Wednesday, September 5, 2012

Wolf Mark by Joseph Bruchac

Wolf Mark
By Joseph Bruchac
Published by Lee & Low Books, 2011
392 pages (hardcover

Luke King knows a lot of things. Like four different ways to disarm an enemy before the attacker can take a breath. Like every detail of every book he’s ever read. And Luke knows enough—just enough—about what his father does as a black ops infiltrator to know which questions not to ask.
Luke hopes that this time, he’ll finally have a normal life. He’ll be able to ask out the girl he likes. He’ll hang out with his friends. He’ll be invisible—just as he wants.
But when his dad goes missing, Luke realizes that life will always be different for him. Suddenly he must avoid his father’s kidnappers, while at the same time evading the attention of a mysterious clique of Russian hipsters, who seem much too interested in Luke’s own personal secret. Faced with multiple challenges and his emerging paranormal identity, Luke must decide who to trust as he creates his own destiny.


2. I am so excited that Joseph Bruchac is coming to UMS! His books are awesome (well I don’t know about the scary books because I rarely read scary books, but the ones I have read have been great)!
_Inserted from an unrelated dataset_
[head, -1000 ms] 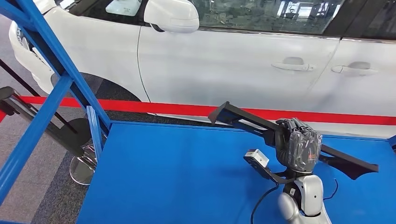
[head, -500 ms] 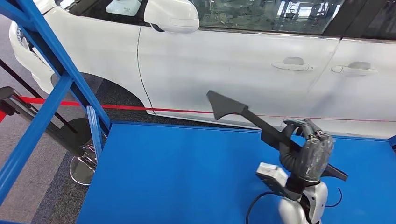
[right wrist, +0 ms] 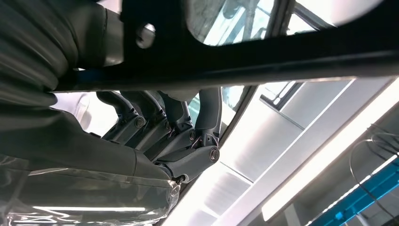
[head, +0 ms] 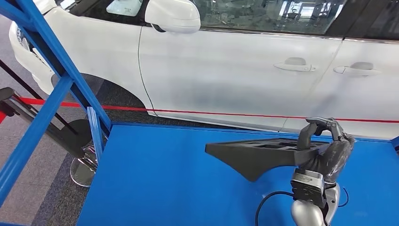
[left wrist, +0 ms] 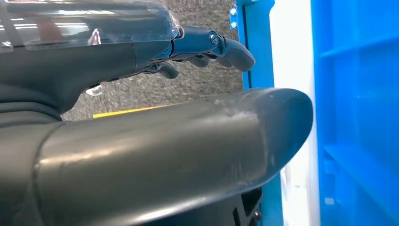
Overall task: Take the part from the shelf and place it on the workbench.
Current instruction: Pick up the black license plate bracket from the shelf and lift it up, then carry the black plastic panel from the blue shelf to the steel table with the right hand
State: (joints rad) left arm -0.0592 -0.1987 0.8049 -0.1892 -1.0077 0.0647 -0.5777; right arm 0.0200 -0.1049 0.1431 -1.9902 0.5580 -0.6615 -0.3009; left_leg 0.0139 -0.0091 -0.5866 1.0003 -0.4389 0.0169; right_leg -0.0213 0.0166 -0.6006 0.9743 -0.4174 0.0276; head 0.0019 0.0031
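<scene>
Overhead, right hand (head: 324, 150) gripping black part (head: 254, 153) above blue workbench (head: 164, 188); left hand (left wrist: 141, 52) empty, fingers apart

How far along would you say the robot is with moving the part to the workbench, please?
Done: the black part is off the shelf and over the blue workbench. In hand: the right hand grips its end, the part lying roughly flat. Whether it touches the surface I cannot tell. Left: setting it down fully and letting go. The left hand holds nothing.
</scene>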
3. Wolf Mark is Bruchac’s latest book. I read the summary and thought “whoa… there is a lot going on in this book”. True. But it all fits together. Bruchac has done a wonderful job of mixing modern with ancient, fantasy with science fiction, and action with emotion.
Right off the bat this book reminded me of Shiver by Maggie Stiefvater. Yes, both books reference wolves, but that isn’t why. Wolf Mark, like Shiver, give a voice to those trying to find their true identity and make a path for themselves in this world (even if the path is of ancient legends and truth). Bruchac’s writing flowed along with just enough description to allow me to become enchanted with the characters and enough dialog to help me understand Luke and his friends.
Each 8th & 7th grade team has a copy of this book and the library has a copy (hopefully more soon!) and I would definitely recommend that as many people as possible read this book. It’s a suspenseful tale that will spark your imagination and make you wonder what everyone is really like.